Une belle longévité entamée en 1982 avec Wild’n’Evil.
Pour ce nouvel opus, Klaus SPERLING (batteur de MY DARKEST
HATE) a rejoint le groupe, et associé à Matt SINNER
et Tom NAUMANN recompose ainsi la colonne vertébrale du
1er album de PRIMAL FEAR. Christof LEIM (The
Traceelords), vient aussi de rejoindre le combo pour tenir
la guitare aux côtés de Tom NAUMANN.
Dès l’intro de "The Other Side", le
ton est donné, ça va bastonner !
La voix de Mat SINNER est assez grave et cela n'est pas
pour me déplaire car cela va nous changer des hurleurs aux cris
suraigus.
"Diary Of Evil" un track hard mélodique
typiquement germanique continue à faire prendre la sauce
"Badlands" va vous emporter avec son
riff imparable, son refrain et son solo super mélodique, vos cervicales
vont elles résister ??
Avec "Black" le rythme ne ralentit pas, et on
sent que cet album s’est installé sur un rythme de croisière élevé.
Ensuite la petite intro de claviers sur "Thunder Roar",
laisse craindre une petite baisse de régime, mais non dès la dernière
note de clavier éteinte : pan dans le nez, ça pulse !! Et la double
caisse de Klaus SPERLING de nous marteler le tempo, avec
les guitares à l’unisson
"The Sign" est plus de rythme AOR avec
guitares ciselées et refrain accrocheur
"Revenge" redonne du tonus à l’album
et le replace dans les rails, pour nous emmener jusqu’au heavy
de "Under the Gun"
Avec "Can’t Stop The Heat" nous redescendons
vers un tempo plus hard mélodique, mais ce morceau ne fera pas
référence.
En clair ici on retrouve tout ce qui fleure bon le hard germanique.

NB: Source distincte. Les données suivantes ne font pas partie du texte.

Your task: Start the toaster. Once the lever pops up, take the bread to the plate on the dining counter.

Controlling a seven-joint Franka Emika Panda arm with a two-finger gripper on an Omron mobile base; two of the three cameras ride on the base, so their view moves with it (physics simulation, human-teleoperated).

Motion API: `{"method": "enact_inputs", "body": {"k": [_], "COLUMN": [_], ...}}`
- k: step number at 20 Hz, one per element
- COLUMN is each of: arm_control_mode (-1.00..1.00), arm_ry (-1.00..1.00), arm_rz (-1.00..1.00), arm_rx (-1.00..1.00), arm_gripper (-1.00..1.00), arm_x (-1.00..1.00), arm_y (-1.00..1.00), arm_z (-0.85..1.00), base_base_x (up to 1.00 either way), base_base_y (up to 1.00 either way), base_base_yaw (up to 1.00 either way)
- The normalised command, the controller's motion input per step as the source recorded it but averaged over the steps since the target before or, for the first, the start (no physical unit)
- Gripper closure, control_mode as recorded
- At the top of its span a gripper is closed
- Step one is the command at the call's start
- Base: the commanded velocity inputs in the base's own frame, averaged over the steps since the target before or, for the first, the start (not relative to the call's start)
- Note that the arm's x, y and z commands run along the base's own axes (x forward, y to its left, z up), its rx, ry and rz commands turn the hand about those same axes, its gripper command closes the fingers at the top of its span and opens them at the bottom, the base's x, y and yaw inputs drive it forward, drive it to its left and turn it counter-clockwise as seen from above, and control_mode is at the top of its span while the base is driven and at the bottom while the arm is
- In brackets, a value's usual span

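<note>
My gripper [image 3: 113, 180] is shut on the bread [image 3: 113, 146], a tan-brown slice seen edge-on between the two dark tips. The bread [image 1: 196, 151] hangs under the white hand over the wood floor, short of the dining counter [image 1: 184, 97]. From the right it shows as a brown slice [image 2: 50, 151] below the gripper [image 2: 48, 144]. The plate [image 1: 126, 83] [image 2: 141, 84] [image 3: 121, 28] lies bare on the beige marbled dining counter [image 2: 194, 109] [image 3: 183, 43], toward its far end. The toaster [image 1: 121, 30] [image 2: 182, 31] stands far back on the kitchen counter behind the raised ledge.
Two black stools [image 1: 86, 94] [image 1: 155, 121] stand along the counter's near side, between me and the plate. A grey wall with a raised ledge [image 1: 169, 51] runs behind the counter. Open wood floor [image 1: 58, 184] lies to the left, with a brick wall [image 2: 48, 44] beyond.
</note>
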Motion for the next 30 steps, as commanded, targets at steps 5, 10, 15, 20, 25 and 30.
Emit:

Des rythmes plombés, des guitares acérées, des mélodies et refrains
qui restent en tête, et un tandem basse/batterie sans faille.
Majoritairement hard, cet album élève cependant le rythme pour
tutoyer un heavy bien construit ("Under The Gun",
"Last Man Standing"). Un bien bel album, qui donnera
j’espère le ton à une année 2007 de belle facture
Dommage que sur la version de l’album que j’ai chroniqué ne figurait
pas le Bonus track de "Baby Please Don’t Go",
la cover du titre du mythique THIN LIZZY.